## What needs to be done
Using the material below, print a verbatim copy of every line from the one containing "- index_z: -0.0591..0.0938" through the one containing "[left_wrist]", inclusive, and omit the pictures.

*** Records for this exercise ***

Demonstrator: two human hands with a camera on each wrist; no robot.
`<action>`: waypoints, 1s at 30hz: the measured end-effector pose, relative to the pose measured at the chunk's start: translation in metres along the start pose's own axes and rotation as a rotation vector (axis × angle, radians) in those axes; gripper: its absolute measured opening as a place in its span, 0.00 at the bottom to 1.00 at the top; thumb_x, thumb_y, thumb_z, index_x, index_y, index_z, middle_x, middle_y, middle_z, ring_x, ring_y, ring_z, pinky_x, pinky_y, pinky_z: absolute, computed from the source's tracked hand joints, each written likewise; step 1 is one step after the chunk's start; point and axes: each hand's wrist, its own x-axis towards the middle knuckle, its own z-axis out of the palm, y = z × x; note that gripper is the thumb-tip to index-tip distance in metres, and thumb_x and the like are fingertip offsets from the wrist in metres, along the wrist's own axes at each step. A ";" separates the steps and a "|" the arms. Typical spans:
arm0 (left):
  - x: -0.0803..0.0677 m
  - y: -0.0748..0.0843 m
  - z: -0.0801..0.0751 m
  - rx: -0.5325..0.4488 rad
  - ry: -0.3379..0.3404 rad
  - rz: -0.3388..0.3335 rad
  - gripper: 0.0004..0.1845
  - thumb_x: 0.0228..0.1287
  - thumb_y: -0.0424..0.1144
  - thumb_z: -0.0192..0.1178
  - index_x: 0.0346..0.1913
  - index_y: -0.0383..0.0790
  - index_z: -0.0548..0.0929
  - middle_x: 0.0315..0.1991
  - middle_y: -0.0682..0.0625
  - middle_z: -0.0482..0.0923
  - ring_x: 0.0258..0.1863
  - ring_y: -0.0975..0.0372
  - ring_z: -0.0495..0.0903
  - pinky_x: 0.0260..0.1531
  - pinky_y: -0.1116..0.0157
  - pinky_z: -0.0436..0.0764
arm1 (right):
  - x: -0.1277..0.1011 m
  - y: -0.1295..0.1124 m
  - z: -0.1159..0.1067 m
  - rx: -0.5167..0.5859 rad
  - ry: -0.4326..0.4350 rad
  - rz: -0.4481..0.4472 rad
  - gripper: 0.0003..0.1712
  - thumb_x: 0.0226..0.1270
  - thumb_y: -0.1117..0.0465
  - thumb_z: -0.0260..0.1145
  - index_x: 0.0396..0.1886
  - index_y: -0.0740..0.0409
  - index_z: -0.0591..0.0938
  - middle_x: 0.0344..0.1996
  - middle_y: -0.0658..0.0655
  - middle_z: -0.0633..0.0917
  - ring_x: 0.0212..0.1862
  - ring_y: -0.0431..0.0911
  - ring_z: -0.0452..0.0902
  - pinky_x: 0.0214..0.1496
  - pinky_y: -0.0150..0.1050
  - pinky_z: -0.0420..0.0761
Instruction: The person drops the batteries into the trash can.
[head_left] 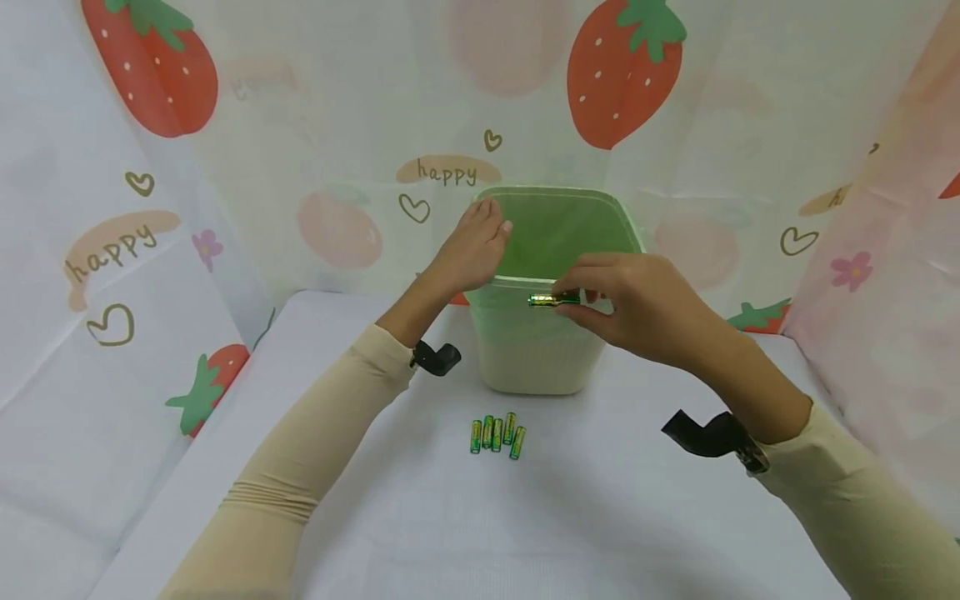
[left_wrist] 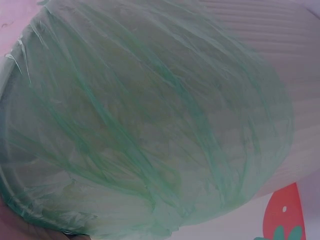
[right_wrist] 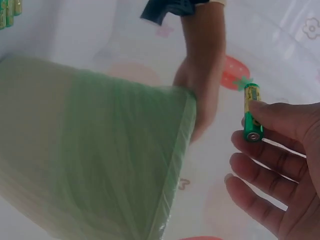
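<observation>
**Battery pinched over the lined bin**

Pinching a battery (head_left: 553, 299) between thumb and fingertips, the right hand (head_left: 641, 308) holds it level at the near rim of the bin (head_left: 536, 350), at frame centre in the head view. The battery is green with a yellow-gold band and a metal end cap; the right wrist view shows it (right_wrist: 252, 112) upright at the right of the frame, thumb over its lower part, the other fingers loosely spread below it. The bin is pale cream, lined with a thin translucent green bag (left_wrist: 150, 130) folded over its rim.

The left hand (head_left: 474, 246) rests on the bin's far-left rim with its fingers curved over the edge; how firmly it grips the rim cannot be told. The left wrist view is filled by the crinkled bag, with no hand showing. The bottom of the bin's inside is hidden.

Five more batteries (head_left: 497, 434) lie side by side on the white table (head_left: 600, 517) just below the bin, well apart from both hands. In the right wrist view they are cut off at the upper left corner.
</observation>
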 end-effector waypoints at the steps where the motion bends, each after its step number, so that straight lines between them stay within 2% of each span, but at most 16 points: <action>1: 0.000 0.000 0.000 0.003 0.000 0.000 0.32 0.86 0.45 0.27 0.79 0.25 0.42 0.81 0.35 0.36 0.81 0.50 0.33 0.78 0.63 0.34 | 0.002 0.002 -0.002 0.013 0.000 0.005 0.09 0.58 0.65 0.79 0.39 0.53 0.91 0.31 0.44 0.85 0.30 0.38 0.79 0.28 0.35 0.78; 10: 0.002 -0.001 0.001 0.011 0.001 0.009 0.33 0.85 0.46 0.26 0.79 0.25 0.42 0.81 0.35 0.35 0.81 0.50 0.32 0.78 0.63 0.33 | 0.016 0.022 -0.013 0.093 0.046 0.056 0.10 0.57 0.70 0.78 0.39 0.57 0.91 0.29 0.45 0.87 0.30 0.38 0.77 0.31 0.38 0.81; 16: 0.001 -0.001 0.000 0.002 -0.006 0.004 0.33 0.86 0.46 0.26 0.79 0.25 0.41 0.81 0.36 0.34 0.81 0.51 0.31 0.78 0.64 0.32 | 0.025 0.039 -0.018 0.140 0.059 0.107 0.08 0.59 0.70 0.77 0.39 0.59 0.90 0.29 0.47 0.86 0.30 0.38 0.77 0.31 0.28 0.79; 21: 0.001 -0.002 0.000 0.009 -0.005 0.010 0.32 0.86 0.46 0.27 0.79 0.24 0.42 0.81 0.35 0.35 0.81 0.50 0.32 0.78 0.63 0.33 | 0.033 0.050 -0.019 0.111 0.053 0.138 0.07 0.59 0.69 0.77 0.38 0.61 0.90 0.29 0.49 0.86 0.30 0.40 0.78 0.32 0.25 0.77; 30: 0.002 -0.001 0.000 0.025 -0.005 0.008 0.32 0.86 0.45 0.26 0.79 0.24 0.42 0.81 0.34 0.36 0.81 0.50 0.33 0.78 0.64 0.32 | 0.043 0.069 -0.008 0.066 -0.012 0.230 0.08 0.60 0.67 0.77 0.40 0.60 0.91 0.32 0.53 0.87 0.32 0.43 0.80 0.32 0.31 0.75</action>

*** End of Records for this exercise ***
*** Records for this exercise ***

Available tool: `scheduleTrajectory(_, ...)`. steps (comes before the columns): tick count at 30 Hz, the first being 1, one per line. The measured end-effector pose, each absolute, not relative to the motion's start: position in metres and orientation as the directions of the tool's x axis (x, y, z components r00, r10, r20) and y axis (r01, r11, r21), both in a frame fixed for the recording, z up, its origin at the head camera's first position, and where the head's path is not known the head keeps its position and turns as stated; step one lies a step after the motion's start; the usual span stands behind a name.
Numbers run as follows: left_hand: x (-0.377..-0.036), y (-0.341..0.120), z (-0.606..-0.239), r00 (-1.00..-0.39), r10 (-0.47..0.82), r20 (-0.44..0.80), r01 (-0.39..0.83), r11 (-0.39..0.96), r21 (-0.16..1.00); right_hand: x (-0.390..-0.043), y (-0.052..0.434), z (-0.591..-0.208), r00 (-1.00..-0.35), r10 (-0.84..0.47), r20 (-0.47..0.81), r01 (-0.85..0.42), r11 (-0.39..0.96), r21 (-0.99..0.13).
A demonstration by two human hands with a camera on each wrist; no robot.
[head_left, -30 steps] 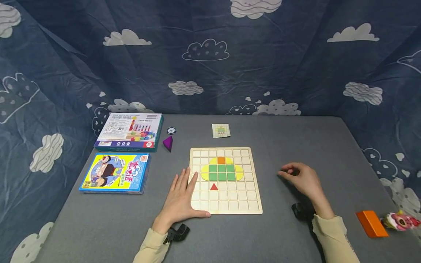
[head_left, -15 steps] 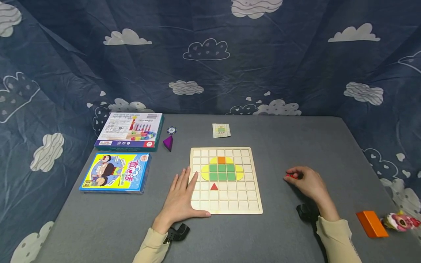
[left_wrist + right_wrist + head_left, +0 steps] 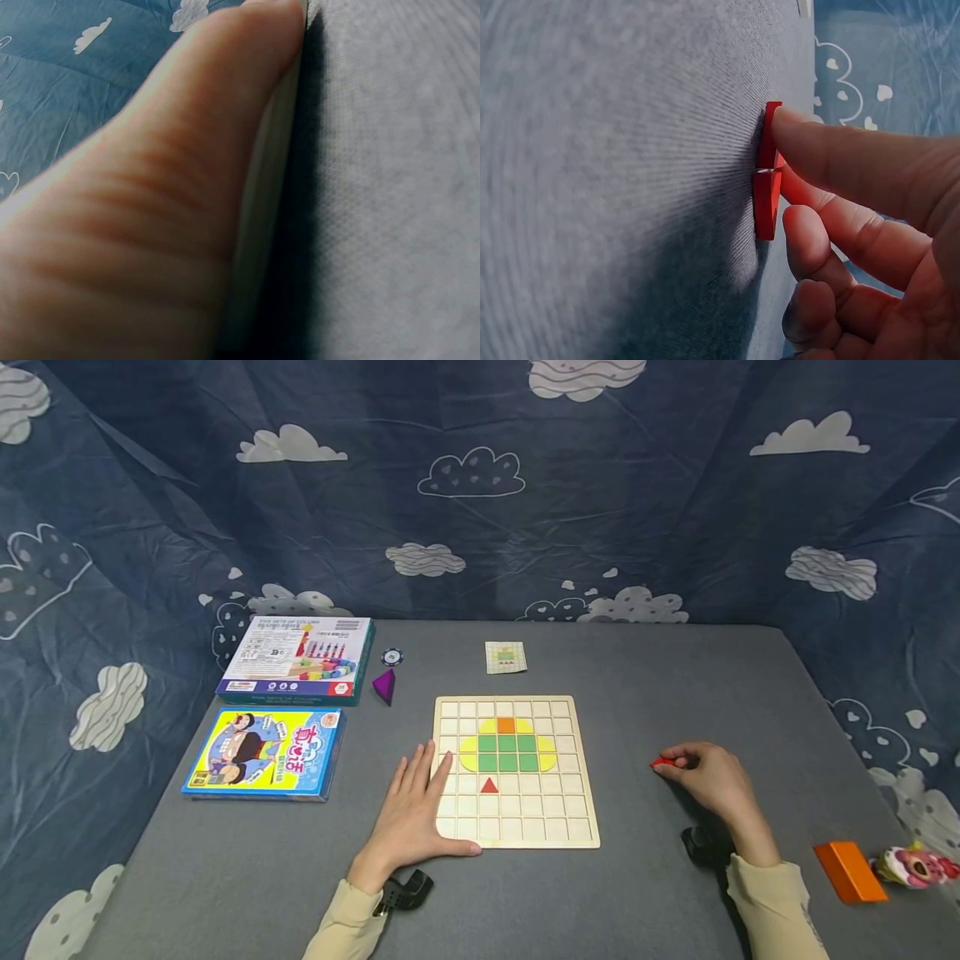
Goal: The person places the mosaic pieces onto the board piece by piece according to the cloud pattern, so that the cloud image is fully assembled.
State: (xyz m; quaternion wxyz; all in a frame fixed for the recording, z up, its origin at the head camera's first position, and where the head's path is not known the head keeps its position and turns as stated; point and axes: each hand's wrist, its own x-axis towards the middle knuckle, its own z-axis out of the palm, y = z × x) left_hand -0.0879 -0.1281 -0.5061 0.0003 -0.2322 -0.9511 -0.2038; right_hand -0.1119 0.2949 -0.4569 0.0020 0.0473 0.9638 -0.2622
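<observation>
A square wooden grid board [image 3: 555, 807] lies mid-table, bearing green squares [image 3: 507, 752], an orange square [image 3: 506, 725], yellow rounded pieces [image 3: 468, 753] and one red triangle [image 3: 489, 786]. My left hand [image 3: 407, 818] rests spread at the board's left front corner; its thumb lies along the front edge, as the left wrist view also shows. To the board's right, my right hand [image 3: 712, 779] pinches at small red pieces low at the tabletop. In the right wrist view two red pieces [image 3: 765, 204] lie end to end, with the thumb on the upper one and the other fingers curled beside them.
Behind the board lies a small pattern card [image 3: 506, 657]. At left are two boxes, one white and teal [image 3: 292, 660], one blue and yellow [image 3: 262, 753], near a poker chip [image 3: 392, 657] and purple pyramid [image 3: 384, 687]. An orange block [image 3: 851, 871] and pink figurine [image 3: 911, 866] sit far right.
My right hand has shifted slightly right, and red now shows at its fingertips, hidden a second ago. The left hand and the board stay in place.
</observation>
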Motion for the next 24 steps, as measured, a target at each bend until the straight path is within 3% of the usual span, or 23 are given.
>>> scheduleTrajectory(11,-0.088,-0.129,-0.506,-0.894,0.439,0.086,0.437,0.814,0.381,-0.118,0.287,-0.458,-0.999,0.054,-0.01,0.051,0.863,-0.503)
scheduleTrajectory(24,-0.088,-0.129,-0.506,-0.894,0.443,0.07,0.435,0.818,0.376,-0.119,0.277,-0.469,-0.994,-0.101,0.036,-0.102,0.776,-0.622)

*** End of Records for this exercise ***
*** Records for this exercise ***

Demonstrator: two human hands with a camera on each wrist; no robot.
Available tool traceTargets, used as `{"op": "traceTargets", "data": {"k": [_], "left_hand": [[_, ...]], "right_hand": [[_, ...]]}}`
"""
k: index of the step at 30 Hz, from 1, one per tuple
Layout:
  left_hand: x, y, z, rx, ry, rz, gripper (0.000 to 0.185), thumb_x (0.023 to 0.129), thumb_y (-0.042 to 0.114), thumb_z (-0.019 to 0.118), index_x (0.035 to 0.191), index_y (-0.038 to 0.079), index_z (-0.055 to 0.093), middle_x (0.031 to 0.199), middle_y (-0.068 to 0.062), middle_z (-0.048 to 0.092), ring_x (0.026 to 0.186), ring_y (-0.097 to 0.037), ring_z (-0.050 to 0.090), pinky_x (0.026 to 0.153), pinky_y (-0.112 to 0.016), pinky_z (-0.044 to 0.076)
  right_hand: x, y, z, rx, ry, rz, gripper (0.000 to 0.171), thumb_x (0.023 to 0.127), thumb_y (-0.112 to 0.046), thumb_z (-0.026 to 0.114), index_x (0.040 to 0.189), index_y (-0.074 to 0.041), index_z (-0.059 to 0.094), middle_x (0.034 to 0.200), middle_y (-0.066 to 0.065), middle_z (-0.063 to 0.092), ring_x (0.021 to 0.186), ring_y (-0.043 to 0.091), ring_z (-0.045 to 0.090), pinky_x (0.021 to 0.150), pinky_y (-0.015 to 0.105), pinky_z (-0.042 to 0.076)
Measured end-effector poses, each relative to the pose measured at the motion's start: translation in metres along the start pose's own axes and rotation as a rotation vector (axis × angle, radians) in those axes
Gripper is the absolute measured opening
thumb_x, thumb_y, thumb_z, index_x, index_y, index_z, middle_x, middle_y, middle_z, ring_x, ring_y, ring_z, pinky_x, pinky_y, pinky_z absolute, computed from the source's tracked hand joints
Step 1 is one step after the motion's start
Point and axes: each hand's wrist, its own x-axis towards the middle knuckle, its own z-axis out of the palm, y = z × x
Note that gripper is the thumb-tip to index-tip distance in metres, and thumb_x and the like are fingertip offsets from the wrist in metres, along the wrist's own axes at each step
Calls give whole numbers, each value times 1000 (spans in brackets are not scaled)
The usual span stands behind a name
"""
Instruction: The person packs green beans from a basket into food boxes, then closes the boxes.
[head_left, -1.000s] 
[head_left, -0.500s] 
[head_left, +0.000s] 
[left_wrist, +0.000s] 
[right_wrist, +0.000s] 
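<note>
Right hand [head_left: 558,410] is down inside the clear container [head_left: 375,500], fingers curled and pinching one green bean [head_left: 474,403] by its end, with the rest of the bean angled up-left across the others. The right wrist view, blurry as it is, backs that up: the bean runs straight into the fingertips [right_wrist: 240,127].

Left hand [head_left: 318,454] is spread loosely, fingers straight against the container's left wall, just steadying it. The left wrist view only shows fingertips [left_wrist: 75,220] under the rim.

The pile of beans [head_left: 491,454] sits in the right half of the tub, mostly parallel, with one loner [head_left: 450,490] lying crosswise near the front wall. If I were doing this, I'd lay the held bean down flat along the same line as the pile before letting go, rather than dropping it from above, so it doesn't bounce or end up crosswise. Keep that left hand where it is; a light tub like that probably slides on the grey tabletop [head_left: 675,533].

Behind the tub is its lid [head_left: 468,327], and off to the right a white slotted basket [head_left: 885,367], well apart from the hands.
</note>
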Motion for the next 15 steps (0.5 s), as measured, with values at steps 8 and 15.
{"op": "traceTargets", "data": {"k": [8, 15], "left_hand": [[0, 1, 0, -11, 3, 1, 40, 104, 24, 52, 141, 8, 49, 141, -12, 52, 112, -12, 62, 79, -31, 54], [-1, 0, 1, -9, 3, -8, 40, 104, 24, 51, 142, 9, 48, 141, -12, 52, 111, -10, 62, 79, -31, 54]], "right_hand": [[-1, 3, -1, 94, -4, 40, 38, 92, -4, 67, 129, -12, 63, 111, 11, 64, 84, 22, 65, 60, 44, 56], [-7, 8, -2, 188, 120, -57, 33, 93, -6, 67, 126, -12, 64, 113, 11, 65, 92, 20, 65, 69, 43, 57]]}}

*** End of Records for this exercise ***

## Task result
  - index_z: -0.0591..0.0938
  - middle_x: 0.0344..0.1996
  - middle_y: -0.0658..0.0655
  - middle_z: -0.0633..0.0917
  - ring_x: 0.0212..0.1862
  - ring_y: -0.0431..0.0911
  - ring_z: -0.0452..0.0902
  - pinky_x: 0.0214..0.1496
  - pinky_y: -0.0150..0.1050
  - pinky_z: -0.0420..0.0761
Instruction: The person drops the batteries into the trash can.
[head_left] 
[left_wrist] 

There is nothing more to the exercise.